Won’t Newspapers Even Listen to Their Own Leaders?
Back in 2005 New York Times editor Bill Keller wrote a memo about improvements the Times could make to its reporting. Some of those comments had to do with dealing with religion, conservatives, and religious conservatives. Washington Post ombudsman Deborah Howell did the same in an OpEd.
* Devote more coverage to religion. When you see how many reporters cover sports and politics, it seems natural to add more coverage of a subject dear to many readers’ hearts. This region has a wealth of religions with interesting stories. Recent Page 1 stories on the antiabortion movement by Jacqueline Salmon and new Catholic rules on fertility by Michelle Boorstein and science reporter Rob Stein were good to see, but two religion reporters aren’t enough.
* Make a serious effort to cover political and social conservatives and their issues; the paper tends to shy away from those stories, leaving conservatives feeling excluded and alienated from the paper. I’d like those who have canceled their subscriptions to be readers again. Too many Post staff members think alike; more diversity of opinion should be welcomed.

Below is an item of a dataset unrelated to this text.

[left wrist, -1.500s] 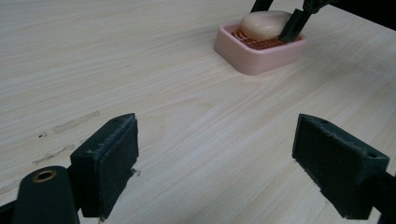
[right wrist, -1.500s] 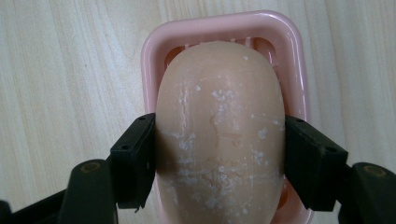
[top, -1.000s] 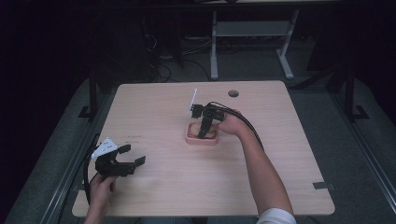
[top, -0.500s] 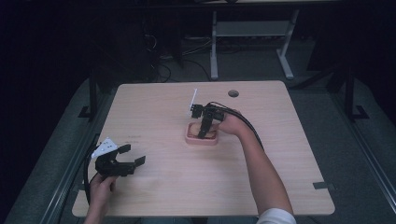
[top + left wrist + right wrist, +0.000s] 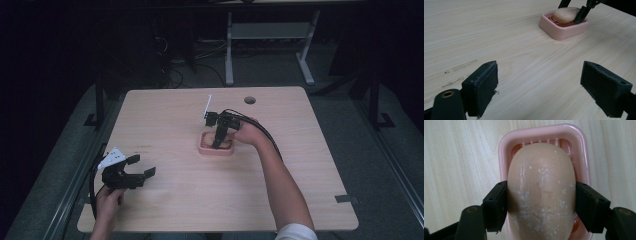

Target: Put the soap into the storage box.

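Right tool (image 5: 541, 207) pinches a beige soap bar (image 5: 541, 192) over the pink soap dish (image 5: 215, 145) near the table's (image 5: 300, 200) centre. Left tool (image 5: 131, 175), jaws spread, sits near the front left corner.

A dim lab: bare wooden table (image 5: 300, 165), tangled cables (image 5: 175, 70) and metal desk legs (image 5: 229, 55) behind.

Both tools are black. The left gripper (image 5: 539, 87) has two blocky jaws faced with flat, dull pads (image 5: 485, 87) whose edges look worn, a brass-coloured ringed hole in the body beside one of them, and a white plate (image 5: 111, 159) on top with a black cable trailing behind. The right gripper (image 5: 540, 205) has matching squared pads with small screw holes, brass-ringed holes either side, a white upright plate (image 5: 207, 109), and a looping black cable (image 5: 260, 131). A white sleeve (image 5: 296, 232) edge shows on the right arm.
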Demonstrator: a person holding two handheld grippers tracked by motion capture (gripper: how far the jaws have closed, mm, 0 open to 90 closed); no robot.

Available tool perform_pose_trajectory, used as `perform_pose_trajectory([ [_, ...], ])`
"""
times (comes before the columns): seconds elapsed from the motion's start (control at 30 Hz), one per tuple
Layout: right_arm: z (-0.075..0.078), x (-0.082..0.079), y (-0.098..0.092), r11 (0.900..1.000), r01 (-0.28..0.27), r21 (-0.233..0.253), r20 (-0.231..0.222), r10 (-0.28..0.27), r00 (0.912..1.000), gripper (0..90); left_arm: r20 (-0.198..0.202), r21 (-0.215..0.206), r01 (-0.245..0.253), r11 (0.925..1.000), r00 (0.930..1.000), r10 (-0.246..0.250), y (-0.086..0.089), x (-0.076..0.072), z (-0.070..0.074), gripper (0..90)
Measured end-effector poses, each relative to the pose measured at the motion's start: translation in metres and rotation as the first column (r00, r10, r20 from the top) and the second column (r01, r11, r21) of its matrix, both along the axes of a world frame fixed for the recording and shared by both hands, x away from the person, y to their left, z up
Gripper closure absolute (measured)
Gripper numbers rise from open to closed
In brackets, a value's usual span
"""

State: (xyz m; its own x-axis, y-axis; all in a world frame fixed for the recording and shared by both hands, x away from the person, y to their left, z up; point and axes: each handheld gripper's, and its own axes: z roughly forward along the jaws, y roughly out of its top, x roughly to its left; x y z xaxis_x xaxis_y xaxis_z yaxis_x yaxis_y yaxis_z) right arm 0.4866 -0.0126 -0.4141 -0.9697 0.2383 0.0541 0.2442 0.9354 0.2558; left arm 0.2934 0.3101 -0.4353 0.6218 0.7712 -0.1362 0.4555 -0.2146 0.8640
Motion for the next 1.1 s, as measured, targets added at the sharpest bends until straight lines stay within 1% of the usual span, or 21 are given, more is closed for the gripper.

She has other advice, of course. But doesn’t that sound rather familiar? Of course, not all religious people are conservative, so it would be wrong to draw an iron-clad link between these two points. Still, many of the readers who feel abused and avoided are on the cultural and doctrinal side of the sanctuary aisle. So Howell is right to underline these points.
If the leaders of these two nationals papers are clued in to these problems and have pointed them out, why haven’t they made any move to fix them? Is this a case of obstinacy or home-blindness?